━━ Supplied material

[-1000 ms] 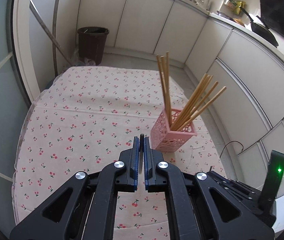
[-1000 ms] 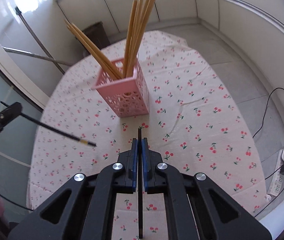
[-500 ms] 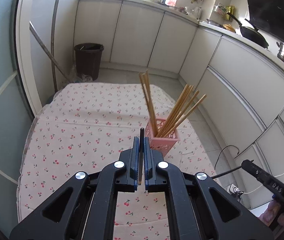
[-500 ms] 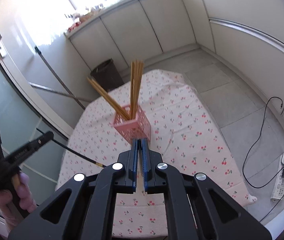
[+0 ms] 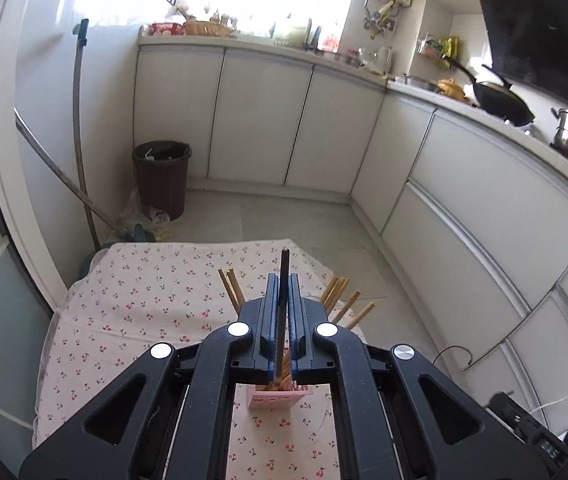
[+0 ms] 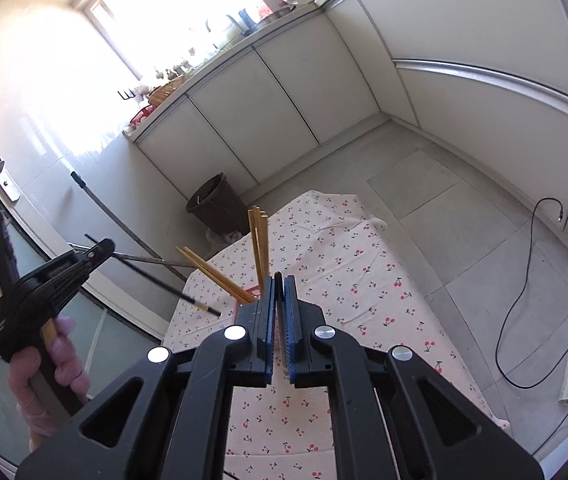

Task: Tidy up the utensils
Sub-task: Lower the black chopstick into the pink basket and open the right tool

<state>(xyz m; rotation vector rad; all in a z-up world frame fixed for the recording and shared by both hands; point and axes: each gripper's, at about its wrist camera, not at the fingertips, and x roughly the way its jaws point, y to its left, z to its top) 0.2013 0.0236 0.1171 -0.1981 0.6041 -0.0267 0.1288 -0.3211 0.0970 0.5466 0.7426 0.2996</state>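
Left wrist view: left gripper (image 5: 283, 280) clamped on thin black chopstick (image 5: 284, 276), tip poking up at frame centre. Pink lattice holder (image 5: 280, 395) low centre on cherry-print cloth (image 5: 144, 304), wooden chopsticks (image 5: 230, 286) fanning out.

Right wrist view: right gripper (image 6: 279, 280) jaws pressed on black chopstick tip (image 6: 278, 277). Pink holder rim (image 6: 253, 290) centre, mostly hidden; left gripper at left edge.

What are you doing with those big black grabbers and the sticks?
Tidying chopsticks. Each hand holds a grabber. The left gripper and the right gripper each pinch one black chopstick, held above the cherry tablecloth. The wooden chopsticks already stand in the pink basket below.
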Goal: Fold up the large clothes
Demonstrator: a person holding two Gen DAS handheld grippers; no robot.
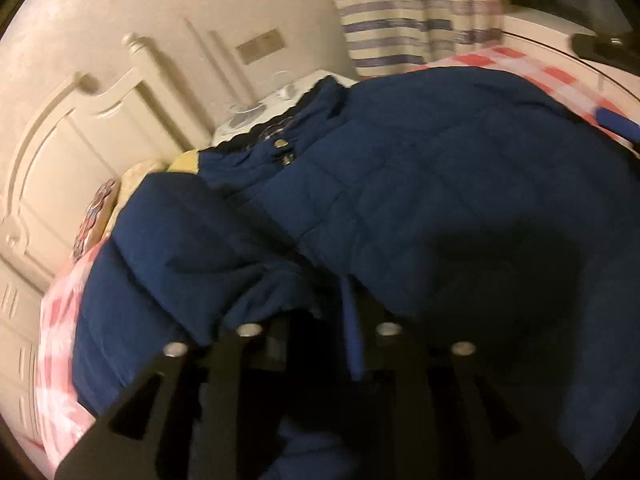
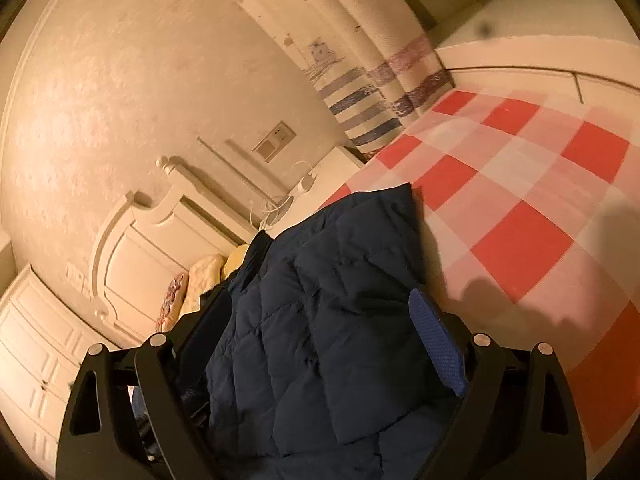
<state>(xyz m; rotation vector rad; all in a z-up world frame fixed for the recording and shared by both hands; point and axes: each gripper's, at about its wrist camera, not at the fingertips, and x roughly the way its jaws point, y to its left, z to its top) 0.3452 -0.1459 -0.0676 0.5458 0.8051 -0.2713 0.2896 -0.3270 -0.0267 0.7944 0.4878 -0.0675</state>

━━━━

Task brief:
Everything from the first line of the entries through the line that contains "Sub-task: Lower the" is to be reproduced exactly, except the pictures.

Exercise result:
[-1000 ms] 
[-1000 ms] 
[-500 ms] 
[-500 ms] 
[+0 ms] 
[+0 ms] 

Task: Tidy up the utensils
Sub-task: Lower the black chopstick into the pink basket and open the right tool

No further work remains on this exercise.